**Task instructions**
An exact reproduction of all the data is needed, with no images in it.

START Provided material

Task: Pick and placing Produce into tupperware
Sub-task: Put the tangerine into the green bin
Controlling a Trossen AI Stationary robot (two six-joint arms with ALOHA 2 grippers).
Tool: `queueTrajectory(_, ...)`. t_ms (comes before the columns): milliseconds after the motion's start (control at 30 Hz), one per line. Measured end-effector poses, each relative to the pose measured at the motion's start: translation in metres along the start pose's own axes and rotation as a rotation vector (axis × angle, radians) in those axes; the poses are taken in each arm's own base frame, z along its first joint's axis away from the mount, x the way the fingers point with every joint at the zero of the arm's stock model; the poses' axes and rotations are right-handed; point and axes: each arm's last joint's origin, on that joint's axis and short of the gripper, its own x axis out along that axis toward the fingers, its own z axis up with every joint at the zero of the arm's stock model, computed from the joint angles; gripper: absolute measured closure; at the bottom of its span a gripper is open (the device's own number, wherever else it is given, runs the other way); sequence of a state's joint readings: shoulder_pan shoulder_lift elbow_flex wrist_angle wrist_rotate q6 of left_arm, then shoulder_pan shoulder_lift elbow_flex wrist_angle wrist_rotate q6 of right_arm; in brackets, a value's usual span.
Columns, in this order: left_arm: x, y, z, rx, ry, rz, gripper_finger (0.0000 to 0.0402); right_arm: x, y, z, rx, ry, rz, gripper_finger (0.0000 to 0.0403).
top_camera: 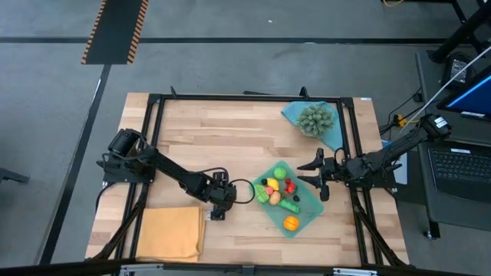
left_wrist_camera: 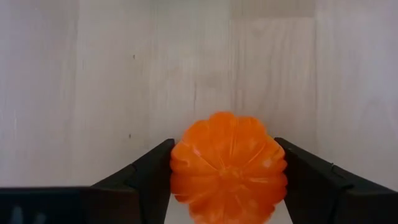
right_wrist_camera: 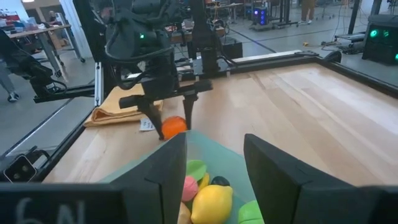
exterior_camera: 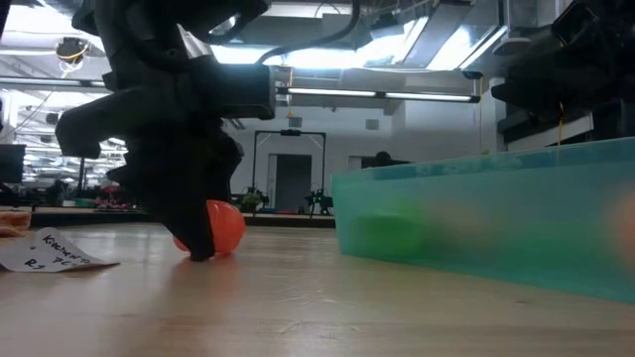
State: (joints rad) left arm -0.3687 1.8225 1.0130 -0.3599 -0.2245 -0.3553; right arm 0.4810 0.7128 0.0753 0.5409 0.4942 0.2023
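Observation:
A ribbed orange produce piece (left_wrist_camera: 229, 168) sits on the wooden table left of the tupperware, and my left gripper (left_wrist_camera: 227, 171) is closed around it. It also shows in the low view (exterior_camera: 228, 226) and the right wrist view (right_wrist_camera: 174, 126). The teal tupperware (top_camera: 311, 203) holds several small produce pieces (top_camera: 276, 192), yellow, red, green and orange. My right gripper (top_camera: 317, 178) hangs open over the tupperware's right edge with nothing between its fingers (right_wrist_camera: 168, 168). My left gripper pinches the orange piece between its two fingers, one on each of its opposite ribbed sides (left_wrist_camera: 180, 171). The fingers (left_wrist_camera: 152, 174) come steeply from above, slanting down. The piece rests with its underside on the table (exterior_camera: 223, 250).
A spiky grey-green ball (top_camera: 316, 119) lies on a blue cloth at the far right. A folded orange-yellow cloth (top_camera: 170, 234) lies at the near left, with a small paper note (exterior_camera: 50, 250) beside it. Black frame rails (top_camera: 153, 138) run along the table's edges.

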Motion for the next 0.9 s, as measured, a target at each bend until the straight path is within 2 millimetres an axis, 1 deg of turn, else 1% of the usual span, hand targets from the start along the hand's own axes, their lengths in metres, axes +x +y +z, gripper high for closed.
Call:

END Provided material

**Written reply**
Task: Pick and placing Produce into tupperware
Sub-task: Put the tangerine into the green bin
Controlling a Trossen AI Stationary robot (two six-joint arms with ALOHA 2 grippers).
Tool: `queueTrajectory(_, ...)`. t_ms (comes before the columns): milliseconds after the motion's start (control at 30 Hz), one per line. Measured end-effector poses, each relative to the pose measured at the motion's start: translation in metres along the start pose's own axes and rotation as a rotation vector (axis × angle, radians) in those axes; the poses are taken in each arm's own base frame, z along its first joint's axis away from the mount, x the way the fingers point with every joint at the zero of the arm's stock model; the poses' axes and rotations are right-handed; point and axes: each arm's last joint's origin, on that joint's axis and short of the gripper, its own x axis out along that axis toward the fingers, its own z axis up with every joint at the zero of the arm's stock model, computed from the joint angles; gripper: absolute measured closure; at the bottom of its span a gripper is open (the device's own number, wherever else it is given, runs the other way); sequence of a state's joint readings: shoulder_pan shoulder_lift elbow_flex wrist_angle wrist_rotate q6 of left_arm, then shoulder_pan shoulder_lift elbow_flex wrist_angle wrist_rotate q6 of right_arm; in brackets, a value's usual span.
Columns, in this order: left_arm: x, y, z, rx, ry, rz, gripper_finger (0.0000 to 0.0402); right_arm: x, y, z, rx, ry, rz, gripper_finger (0.0000 to 0.0403).
top_camera: 
left_wrist_camera: 
right_wrist_camera: 
exterior_camera: 
State: (joints rad) left arm -0.3687 1.8225 1.0130 -0.3599 -0.2245 -0.3553; right arm 0.4810 0.7128 0.0753 0.5409 0.4942 0.2023
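Observation:
A ribbed orange produce piece (left_wrist_camera: 229, 168) sits on the wooden table left of the tupperware, and my left gripper (left_wrist_camera: 227, 171) is closed around it. It also shows in the low view (exterior_camera: 228, 226) and the right wrist view (right_wrist_camera: 174, 126). The teal tupperware (top_camera: 311, 203) holds several small produce pieces (top_camera: 276, 192), yellow, red, green and orange. My right gripper (top_camera: 317, 178) hangs open over the tupperware's right edge with nothing between its fingers (right_wrist_camera: 168, 168). My left gripper pinches the orange piece between its two fingers, one on each of its opposite ribbed sides (left_wrist_camera: 180, 171). The fingers (left_wrist_camera: 152, 174) come steeply from above, slanting down. The piece rests with its underside on the table (exterior_camera: 223, 250).
A spiky grey-green ball (top_camera: 316, 119) lies on a blue cloth at the far right. A folded orange-yellow cloth (top_camera: 170, 234) lies at the near left, with a small paper note (exterior_camera: 50, 250) beside it. Black frame rails (top_camera: 153, 138) run along the table's edges.
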
Motion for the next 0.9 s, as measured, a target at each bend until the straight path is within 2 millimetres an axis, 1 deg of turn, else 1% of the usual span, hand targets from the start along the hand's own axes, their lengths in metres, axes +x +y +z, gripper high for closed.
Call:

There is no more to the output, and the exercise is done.